### Instructions to follow:
The listing below should be reproduced exactly, with the pictures omitted.

### Information shown:
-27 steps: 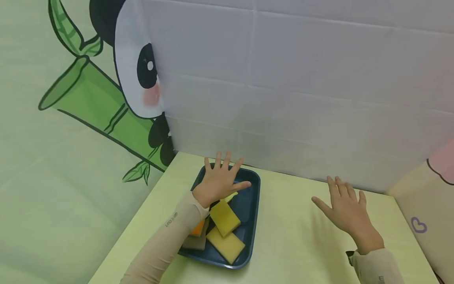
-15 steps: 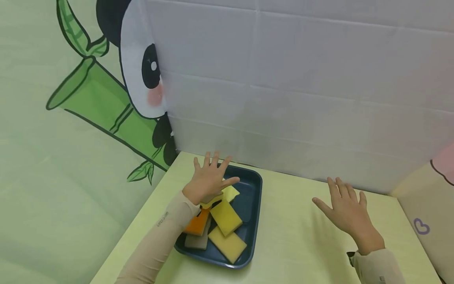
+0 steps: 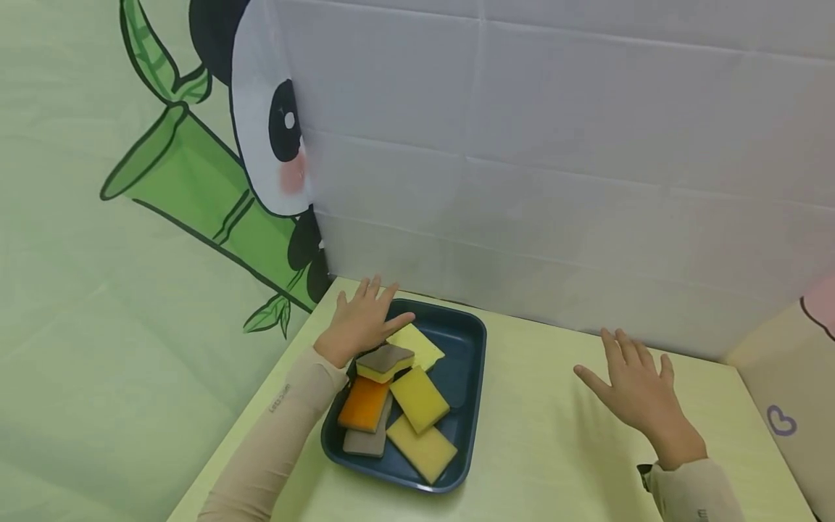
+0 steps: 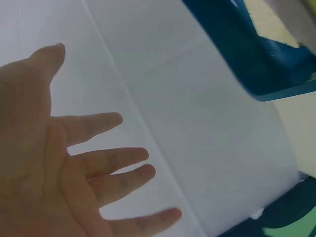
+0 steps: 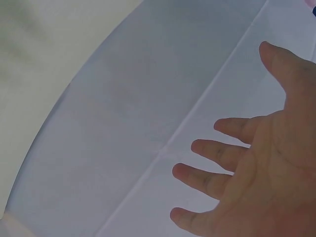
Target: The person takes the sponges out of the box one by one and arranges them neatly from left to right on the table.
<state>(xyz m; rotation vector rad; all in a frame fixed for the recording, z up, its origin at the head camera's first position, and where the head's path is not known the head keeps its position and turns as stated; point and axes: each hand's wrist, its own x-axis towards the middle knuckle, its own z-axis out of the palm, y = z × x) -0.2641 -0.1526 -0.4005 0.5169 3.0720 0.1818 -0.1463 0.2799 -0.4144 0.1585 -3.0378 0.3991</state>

### Result:
-27 steps: 
-15 steps: 
+0 steps: 
+0 steps: 
+0 steps: 
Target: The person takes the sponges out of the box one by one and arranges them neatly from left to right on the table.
<state>(xyz m; rotation vector rad; all in a frame fixed for the recording, z up, its origin at the head camera's first position, and where the head's path is not known the head keeps its position and turns as stated; point and axes: each hand's wrist, its own x-axis towards the middle knuckle, its own z-axis out of the palm, y = z × x) -0.2641 -0.1526 -0.4005 0.5169 3.0720 0.1818 -0.1463 0.2799 -0.4144 0.1585 -3.0378 0.3991</state>

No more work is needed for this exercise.